BEGIN Source data
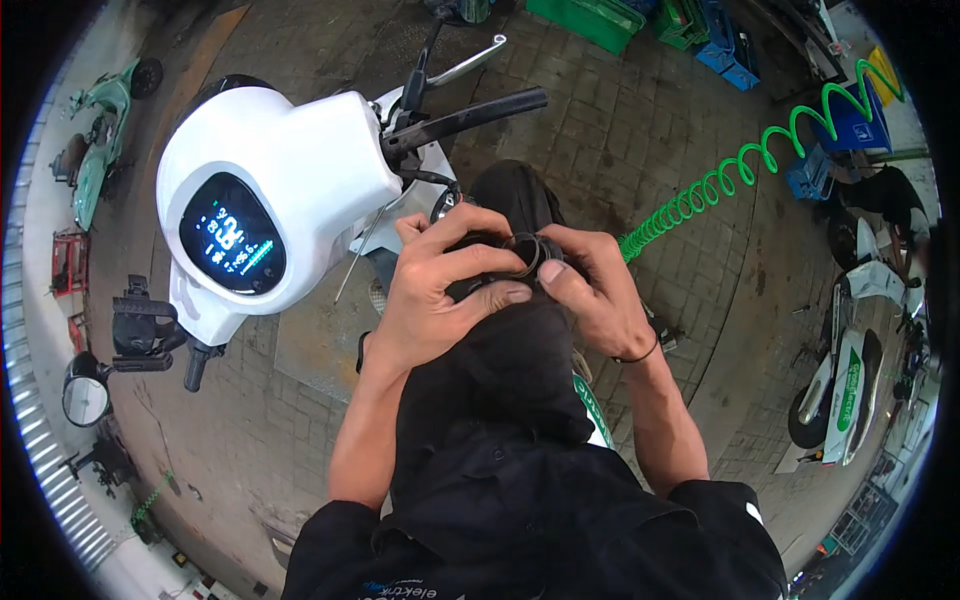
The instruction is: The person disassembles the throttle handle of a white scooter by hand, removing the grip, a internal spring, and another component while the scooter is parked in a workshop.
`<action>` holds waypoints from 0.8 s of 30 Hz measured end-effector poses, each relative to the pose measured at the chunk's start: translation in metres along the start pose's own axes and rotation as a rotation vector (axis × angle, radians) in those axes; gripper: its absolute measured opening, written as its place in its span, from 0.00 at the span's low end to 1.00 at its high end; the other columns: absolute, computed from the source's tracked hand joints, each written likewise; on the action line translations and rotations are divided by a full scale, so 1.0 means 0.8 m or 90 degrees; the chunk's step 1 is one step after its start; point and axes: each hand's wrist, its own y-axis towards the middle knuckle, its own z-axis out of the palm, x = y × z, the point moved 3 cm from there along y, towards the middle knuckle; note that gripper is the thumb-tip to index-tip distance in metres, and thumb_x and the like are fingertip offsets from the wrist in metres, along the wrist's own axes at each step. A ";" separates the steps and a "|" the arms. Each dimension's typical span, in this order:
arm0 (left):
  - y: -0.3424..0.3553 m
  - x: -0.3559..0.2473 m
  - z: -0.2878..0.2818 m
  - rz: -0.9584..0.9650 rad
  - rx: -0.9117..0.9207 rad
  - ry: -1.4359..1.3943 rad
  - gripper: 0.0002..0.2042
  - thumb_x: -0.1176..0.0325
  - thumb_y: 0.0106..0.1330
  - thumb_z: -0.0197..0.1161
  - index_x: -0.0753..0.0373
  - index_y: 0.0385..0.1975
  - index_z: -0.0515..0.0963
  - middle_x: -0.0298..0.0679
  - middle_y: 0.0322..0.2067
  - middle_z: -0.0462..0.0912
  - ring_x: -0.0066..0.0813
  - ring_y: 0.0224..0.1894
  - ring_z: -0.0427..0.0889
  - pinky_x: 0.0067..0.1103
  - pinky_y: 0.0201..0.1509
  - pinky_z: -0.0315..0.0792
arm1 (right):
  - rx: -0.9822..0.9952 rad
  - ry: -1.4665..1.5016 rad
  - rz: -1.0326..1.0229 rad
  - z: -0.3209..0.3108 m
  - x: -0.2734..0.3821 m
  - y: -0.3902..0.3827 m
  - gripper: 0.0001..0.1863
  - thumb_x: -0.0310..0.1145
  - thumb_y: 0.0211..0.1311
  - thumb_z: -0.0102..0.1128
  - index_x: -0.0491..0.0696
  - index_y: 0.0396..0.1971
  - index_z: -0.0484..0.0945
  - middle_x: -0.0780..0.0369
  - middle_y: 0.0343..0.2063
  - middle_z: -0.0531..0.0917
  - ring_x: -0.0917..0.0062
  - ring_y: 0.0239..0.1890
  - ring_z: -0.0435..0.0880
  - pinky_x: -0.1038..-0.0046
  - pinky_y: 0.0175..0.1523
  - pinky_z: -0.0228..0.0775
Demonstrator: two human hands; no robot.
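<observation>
Over my dark-clothed lap, both hands are closed around a small dark round part with ring-like edges. My left hand pinches it from the left, the thumb stretched along its near side. On the other side my right hand grips it, the thumb pressing close to the ring edge. Fingers cover most of the part, so its exact kind is hidden. Just beyond my left knuckles is a round dark piece with a pale rim, by the white scooter's front housing.
The scooter's lit display faces up at the left. Its black handlebar grip and brake lever reach out ahead. A coiled green hose runs to the upper right. Toolboxes stand far ahead; another scooter is at right.
</observation>
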 end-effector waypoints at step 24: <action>-0.005 -0.003 0.015 -0.426 -0.145 -0.512 0.16 0.78 0.55 0.74 0.71 0.45 0.85 0.35 0.40 0.84 0.21 0.42 0.81 0.18 0.49 0.74 | -0.011 0.158 0.030 0.029 0.005 0.005 0.19 0.39 0.72 0.47 0.36 0.47 0.75 0.60 0.33 0.78 0.77 0.38 0.76 0.70 0.47 0.70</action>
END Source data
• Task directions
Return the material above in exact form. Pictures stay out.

• Written reply
The instruction is: The person disassembles the throttle handle of a white scooter by hand, removing the grip, a internal spring, and another component while the scooter is parked in a workshop.
`<action>` holds waypoints from 0.8 s of 30 Hz measured end-effector poses, each relative to the pose measured at the chunk's start: translation in metres along the start pose's own axes and rotation as a rotation vector (axis × angle, radians) in those axes; gripper: its absolute measured opening, written as its place in its span, from 0.00 at the span's low end to 1.00 at its high end; the other columns: absolute, computed from the source's tracked hand joints, each written likewise; on the action line translations and rotations are divided by a full scale, so 1.0 means 0.8 m or 90 degrees; the chunk's step 1 is one step after its start; point and axes: each hand's wrist, its own y-axis towards the middle knuckle, its own z-axis out of the palm, x = y × z, the point moved 3 cm from there along y, towards the middle knuckle; note that gripper is the thumb-tip to index-tip distance in metres, and thumb_x and the like are fingertip offsets from the wrist in metres, along the wrist's own axes at each step. A ";" separates the steps and a "|" the arms. Each dimension's typical span, in this order:
arm0 (left):
  - y: -0.3424..0.3553 m
  - x: -0.3559..0.2473 m
  - z: -0.2878..0.2818 m
  - rz: -0.9584..0.9650 rad
  - rx: -0.9117..0.9207 rad
  - ry: -1.4359..1.3943 rad
  - gripper: 0.0002..0.2042
  - thumb_x: -0.1176..0.0325
  - thumb_y: 0.0106..0.1330
  - thumb_z: -0.0197..0.1161
  - index_x: -0.0753..0.0373
  - index_y: 0.0385..0.1975
  - index_z: -0.0515..0.0963
  - middle_x: -0.0298..0.0679
  - middle_y: 0.0322..0.2067
  - middle_z: -0.0462..0.0912
  - ring_x: -0.0066..0.0813
  - ring_y: 0.0224..0.1894
  - ring_z: -0.0427..0.0889
  - pinky_x: 0.0067..0.1103
  - pinky_y: 0.0201..0.1509
  - pinky_z: -0.0315..0.0792
arm1 (right):
  - rx: -0.9822..0.9952 rad
  - ry: -1.4665..1.5016 rad
  - rz: -1.0326..1.0229 rad
  - z: -0.3209..0.3108 m
  - x: -0.2734..0.3821 m
  - y: -0.3902..0.3827 m
  - gripper: 0.0001..0.1863
  - thumb_x: -0.0310..0.1145
  - thumb_y: 0.0211..0.1311
  - thumb_z: -0.0102..0.1128
  - index_x: -0.0491..0.0696
  - index_y: 0.0396..0.1971
  - index_z: -0.0484..0.0945
  - middle_x: -0.0780..0.0369
  - middle_y: 0.0343..0.2063
  - middle_z: -0.0531..0.0917
  - ring_x: -0.0917..0.0062
  - ring_y: 0.0239..0.1890
  - ring_z: -0.0435..0.0880
  - pinky_x: -0.1038..-0.0046
  - pinky_y: 0.0175..0.1523
  - pinky_z: -0.0228..0.0775
Demonstrator: two human hands; no robot.
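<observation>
Over my dark-clothed lap, both hands are closed around a small dark round part with ring-like edges. My left hand pinches it from the left, the thumb stretched along its near side. On the other side my right hand grips it, the thumb pressing close to the ring edge. Fingers cover most of the part, so its exact kind is hidden. Just beyond my left knuckles is a round dark piece with a pale rim, by the white scooter's front housing.
The scooter's lit display faces up at the left. Its black handlebar grip and brake lever reach out ahead. A coiled green hose runs to the upper right. Toolboxes stand far ahead; another scooter is at right.
</observation>
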 end-effector waypoints at step 24: <action>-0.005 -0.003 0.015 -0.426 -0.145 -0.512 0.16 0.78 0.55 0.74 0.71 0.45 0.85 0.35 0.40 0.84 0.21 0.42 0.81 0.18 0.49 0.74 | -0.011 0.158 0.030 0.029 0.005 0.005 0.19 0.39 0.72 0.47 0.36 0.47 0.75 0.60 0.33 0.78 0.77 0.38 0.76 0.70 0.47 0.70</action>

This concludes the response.